Unterdessen bereiten Psychologen die Kumpel auf den "Día D", den Tag der Entscheidung, vor. Dazu stützen sie sich auf Methoden der Raumfahrtbehörde NASA. Zum einen gehört dazu ein Kurs, wie auf unangenehme Fragen von Journalisten zu reagieren ist. Vor allem geht es aber darum, die Kumpel auf ein Wiedersehen mit ihren Familien und Freunden vorzubereiten.
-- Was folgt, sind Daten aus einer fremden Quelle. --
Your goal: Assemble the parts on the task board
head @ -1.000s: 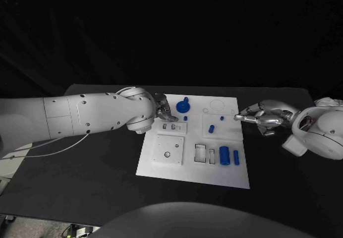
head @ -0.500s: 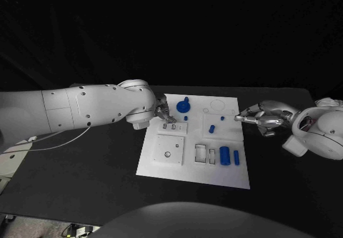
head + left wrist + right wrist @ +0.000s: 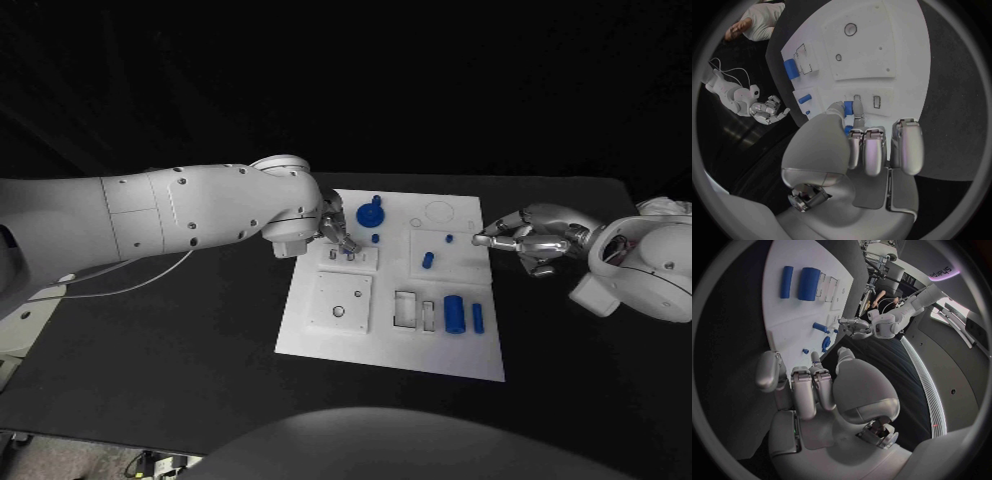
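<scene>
Left hand (image 3: 335, 232) hovers over the white board's (image 3: 389, 345) small slots, fingers (image 3: 870, 150) curled together pinching what looks like a small blue part (image 3: 848, 106) to seat it, right hand (image 3: 522, 238) waits beside the board, fingers loosely curled, empty.

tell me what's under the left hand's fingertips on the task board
The left hand reaches down over the task board at a small raised plate with two narrow slots. A small blue part sits by its fingertips. Whether the fingers touch the slots or hold anything is covered.
</scene>
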Robot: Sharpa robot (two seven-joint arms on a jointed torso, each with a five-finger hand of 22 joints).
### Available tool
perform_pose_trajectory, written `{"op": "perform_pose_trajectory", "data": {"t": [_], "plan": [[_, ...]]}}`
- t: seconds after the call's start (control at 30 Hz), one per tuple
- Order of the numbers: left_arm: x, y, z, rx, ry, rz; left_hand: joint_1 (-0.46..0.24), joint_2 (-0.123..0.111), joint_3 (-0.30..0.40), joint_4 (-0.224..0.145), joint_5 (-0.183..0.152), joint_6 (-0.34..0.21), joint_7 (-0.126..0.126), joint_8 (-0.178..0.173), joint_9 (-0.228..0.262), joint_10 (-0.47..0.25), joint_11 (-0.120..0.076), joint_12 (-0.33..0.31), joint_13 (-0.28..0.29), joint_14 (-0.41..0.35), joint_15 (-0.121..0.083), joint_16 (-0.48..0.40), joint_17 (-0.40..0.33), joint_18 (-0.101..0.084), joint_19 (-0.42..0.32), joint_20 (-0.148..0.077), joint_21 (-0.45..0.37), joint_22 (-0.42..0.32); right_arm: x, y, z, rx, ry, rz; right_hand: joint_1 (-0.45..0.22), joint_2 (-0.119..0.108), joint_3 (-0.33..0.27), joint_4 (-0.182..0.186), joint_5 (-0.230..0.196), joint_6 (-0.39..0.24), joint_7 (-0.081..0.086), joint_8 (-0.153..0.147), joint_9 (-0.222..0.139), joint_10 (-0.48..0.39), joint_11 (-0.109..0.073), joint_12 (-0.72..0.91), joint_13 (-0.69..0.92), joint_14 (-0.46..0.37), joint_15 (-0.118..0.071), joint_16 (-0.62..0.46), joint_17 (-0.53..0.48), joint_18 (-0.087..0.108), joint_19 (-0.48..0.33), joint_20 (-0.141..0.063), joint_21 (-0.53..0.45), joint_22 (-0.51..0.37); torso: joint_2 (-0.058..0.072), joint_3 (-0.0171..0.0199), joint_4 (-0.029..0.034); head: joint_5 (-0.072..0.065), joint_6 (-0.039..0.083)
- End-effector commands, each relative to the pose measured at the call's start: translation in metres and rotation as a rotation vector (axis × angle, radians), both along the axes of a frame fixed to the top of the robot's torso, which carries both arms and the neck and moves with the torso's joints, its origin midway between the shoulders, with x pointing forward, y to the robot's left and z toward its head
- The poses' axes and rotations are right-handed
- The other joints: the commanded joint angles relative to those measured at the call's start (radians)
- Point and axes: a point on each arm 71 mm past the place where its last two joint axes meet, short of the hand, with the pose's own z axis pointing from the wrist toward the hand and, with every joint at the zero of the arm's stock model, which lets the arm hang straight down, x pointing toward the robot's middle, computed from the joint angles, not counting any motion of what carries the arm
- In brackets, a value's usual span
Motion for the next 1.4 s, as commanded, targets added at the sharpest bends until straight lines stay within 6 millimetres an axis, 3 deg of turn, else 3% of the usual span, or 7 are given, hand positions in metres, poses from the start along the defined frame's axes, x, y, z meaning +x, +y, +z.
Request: {"op": "perform_pose_trajectory", "data": {"t": [0.03, 0.2, 0.7, 1.4], "plan": [[-0.0012, 0.0046, -0.0025, 0.074, 0.061, 0.043, -0.011, 0.002, 0.022, -0.016, -0.007, 0.039, -0.036, -0.002, 0.0, 0.102, -0.005, -0.004, 0.263, 0.103, -0.007, 0.002, 0.263, -0.007, 0.018, -0.007, -0.002, 0.147, -0.0011, 0.0023, -0.0019, -0.003, 0.019, 0.019, 0.012, 0.002, 0.005, -0.001, 0.004, 0.001, 0.004, -0.007, -0.001, 0.108, 0.005, -0.003, 0.26, 0.106, 0.004, 0.003, 0.263, 0.02, -0.004, 0.0, -0.006, 0.145, -0.001, 0.0003, -0.0003, 0.003, 0.0], [0.0, 0.0038, -0.0032, 0.085, 0.068, 0.04, -0.016, 0.002, 0.027, -0.016, -0.011, 0.036, -0.034, -0.005, -0.001, 0.102, -0.004, -0.004, 0.263, 0.103, -0.007, 0.002, 0.263, -0.007, 0.018, -0.007, -0.003, 0.146, -0.0012, 0.0026, -0.0031, -0.002, 0.022, 0.02, 0.012, 0.002, 0.005, -0.001, 0.004, 0.001, 0.004, -0.007, -0.001, 0.108, 0.005, -0.003, 0.26, 0.106, 0.004, 0.003, 0.263, 0.02, -0.004, 0.0, -0.006, 0.145, -0.001, 0.0001, 0.0016, 0.004, 0.0], [0.003, -0.0034, -0.0082, 0.103, 0.068, 0.023, -0.04, -0.003, 0.042, -0.017, -0.037, 0.025, -0.03, -0.017, -0.003, 0.102, 0.0, -0.004, 0.263, 0.103, -0.004, 0.002, 0.263, -0.006, 0.017, -0.005, -0.007, 0.145, -0.0015, 0.0027, -0.0047, 0.001, 0.025, 0.021, 0.013, 0.002, 0.005, -0.001, 0.005, 0.001, 0.004, -0.007, -0.001, 0.108, 0.005, -0.003, 0.26, 0.106, 0.004, 0.003, 0.263, 0.021, -0.007, 0.0, -0.008, 0.144, -0.001, -0.0001, -0.0013, 0.009, 0.0], [0.0074, 0.0023, -0.01, 0.152, 0.069, 0.034, -0.048, -0.004, 0.046, -0.017, -0.044, 0.023, -0.028, -0.02, -0.003, 0.102, 0.001, -0.004, 0.263, 0.103, -0.003, 0.002, 0.263, -0.006, 0.017, -0.004, -0.008, 0.145, -0.0019, 0.0022, -0.0053, 0.0, 0.029, 0.021, 0.013, 0.002, 0.005, -0.001, 0.005, 0.001, 0.004, -0.007, -0.001, 0.108, 0.005, -0.003, 0.26, 0.106, 0.004, 0.003, 0.263, 0.021, -0.007, 0.0, -0.008, 0.144, -0.001, -0.0003, 0.0011, 0.016, 0.0]]}}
Beide Seiten – Bergleute und die wartenden Angehörigen – haben in den letzten zwei Monaten unterschiedliche Erfahrungen gemacht. "Nach einer so langen Zeit der Trennung sind die Erwartungen an ein Wiedersehen auf beiden Seiten sehr hoch – doch oft erfüllen sie sich nicht genauso, wie man es sicht erträumt hat", erklärt der Psychologe Alberto Ibarra gegenüber der spanischen Tageszeitung El País. Es sei wichtig, sich gegenseitig Zeit zu geben, um wieder zur "Normalität" zurückzukehren.

Vorsorge gegen Panik

Unterstützung für die verschütteten Kumpel in Chile (Foto: AP)
Angehörige, Journalisten, Ärzte - Warten im "Camp Hoffnung"Bild: AP

In den letzten sechs Stunden vor dem Aufstieg bekämen die Kumpel ein sehr kalorienreiches Getränk, dass die US-Weltraumbehörde NASA zur Verfügung gestellt habe, sagte Gesundheitsminister Jaime Mañalich. Die Flüssignahrung soll Übelkeit während der etwa 20-minütigen Fahrt mit der Rettungskapsel vorbeugen. Es wird erwartet, dass diese auf ihrem Weg an die Oberfläche insbesondere in Kurven zehn bis zwölf Mal rotiert.

Die größte Sorge der Behörden sei es, dass es zu Panikattacken komme, sagte Mañalich. Um die Kumpel während der Fahrt beobachten zu können, ist in der Kapsel eine Kamera angebracht. Außerdem werde jeder der zu rettenden Bergarbeiter eine Sauerstoffmaske tragen und die Möglichkeit zur Kommunikation haben.

Für die Bergleute endet mit der bevorstehenden Rettung ein Drama in der Tiefe, das am 5. August begonnen hatte. Länger als zwei Wochen dauerte es, bis die Verschütteten nach dem Unglück entdeckt und dann über Schächte versorgt wurden. Es ist die längste und aufwändigste Rettungsaktion, die je im Bergbau vorgenommen wurde.